Little Empathy in Brecht’s The Good Person of Szechwan and Mother Courage and Her Children

Brecht is very successful in creating a form of drama where empathy plays little part. In The Good Person of Szechwan it would seem that every action and word is an attempt to alienate us and halt any identification one may chance to make. The indiscernible use of names for characters exaggerating the oriental sound of them is immediately noticeable i.e. ‘Wang’, ‘Shin’ ‘Sun’, ‘Shen Te’, ‘Shu Ta’, etc. There is also the use of language and intonation in relation to others revealing personality and social position, which comes in the form of oriental ‘bows’. Many of these gestures are already to be found in Asian theatre. Brecht calls it the ‘social gestus.’

Songs also interrupt the plot, but it is not the kind of ‘bursting into song’ which one finds in musicals.

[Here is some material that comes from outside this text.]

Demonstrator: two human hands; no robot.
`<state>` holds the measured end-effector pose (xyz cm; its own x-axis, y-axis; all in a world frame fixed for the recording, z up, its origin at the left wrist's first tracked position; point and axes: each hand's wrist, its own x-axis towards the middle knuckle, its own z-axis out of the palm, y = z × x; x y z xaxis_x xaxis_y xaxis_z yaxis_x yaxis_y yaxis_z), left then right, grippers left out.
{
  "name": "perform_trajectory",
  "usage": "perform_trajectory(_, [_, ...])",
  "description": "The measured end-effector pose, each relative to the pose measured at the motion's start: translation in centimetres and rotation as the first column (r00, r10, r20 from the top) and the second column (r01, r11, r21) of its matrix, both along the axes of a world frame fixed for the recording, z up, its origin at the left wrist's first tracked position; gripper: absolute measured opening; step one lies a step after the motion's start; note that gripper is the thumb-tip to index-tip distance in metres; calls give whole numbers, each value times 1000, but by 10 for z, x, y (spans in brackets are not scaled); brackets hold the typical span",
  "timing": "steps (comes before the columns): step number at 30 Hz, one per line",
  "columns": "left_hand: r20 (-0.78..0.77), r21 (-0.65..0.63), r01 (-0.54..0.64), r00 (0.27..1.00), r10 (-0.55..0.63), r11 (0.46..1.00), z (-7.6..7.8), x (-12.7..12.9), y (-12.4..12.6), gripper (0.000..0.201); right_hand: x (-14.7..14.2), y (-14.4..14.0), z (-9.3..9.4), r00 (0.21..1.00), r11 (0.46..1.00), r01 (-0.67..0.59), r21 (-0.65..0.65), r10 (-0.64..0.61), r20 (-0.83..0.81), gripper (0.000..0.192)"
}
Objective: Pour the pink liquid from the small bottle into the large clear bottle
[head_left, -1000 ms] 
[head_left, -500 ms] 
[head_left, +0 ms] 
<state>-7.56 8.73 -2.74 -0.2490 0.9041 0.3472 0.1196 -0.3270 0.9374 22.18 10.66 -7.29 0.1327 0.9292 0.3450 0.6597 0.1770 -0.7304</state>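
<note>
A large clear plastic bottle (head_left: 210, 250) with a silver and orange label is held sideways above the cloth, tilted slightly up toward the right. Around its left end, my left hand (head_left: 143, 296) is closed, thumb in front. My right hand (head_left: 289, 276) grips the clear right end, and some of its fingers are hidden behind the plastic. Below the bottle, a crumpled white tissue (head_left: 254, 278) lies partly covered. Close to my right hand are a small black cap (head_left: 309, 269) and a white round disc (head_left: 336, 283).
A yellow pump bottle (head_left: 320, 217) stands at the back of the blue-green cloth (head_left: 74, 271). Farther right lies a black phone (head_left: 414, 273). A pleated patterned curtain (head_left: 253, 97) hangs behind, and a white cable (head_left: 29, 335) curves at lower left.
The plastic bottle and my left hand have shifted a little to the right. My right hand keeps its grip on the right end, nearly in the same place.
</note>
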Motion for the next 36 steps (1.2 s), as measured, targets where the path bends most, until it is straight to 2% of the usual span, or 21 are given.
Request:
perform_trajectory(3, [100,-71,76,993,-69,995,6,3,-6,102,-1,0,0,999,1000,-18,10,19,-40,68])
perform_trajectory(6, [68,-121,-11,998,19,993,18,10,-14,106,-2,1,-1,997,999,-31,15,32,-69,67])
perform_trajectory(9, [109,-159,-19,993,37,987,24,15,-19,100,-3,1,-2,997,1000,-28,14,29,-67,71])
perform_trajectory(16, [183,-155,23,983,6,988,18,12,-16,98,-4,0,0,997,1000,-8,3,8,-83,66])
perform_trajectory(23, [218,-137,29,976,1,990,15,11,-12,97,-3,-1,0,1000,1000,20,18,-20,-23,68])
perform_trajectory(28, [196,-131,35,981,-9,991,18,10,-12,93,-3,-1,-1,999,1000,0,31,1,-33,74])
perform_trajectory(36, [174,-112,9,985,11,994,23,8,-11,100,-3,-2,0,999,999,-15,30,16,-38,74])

The music itself sounds sometimes out of tune and there is an offbeat that one would find difficult to tap one’s foot to so one cannot become involved or relate to the music, although songs from The Threepenny Opera became very popular. The moon being likened to ‘green cheese’ as a slur on society’s belief in ‘a child of low birth will inherit the earth’ and ‘The Song of the Eighth Elephant’ when there are really only seven anticipates the underhand actions of Sun who represents a number of people in society who destroy others welfare for their own individual interest. All these songs are successful in alienating the audience and have a similar message; the impossibility of a society being saved by an individual. Brecht strives to create a drama in which empathy plays little part by drawing one’s attention away from any kind of identification one might make, particularly with…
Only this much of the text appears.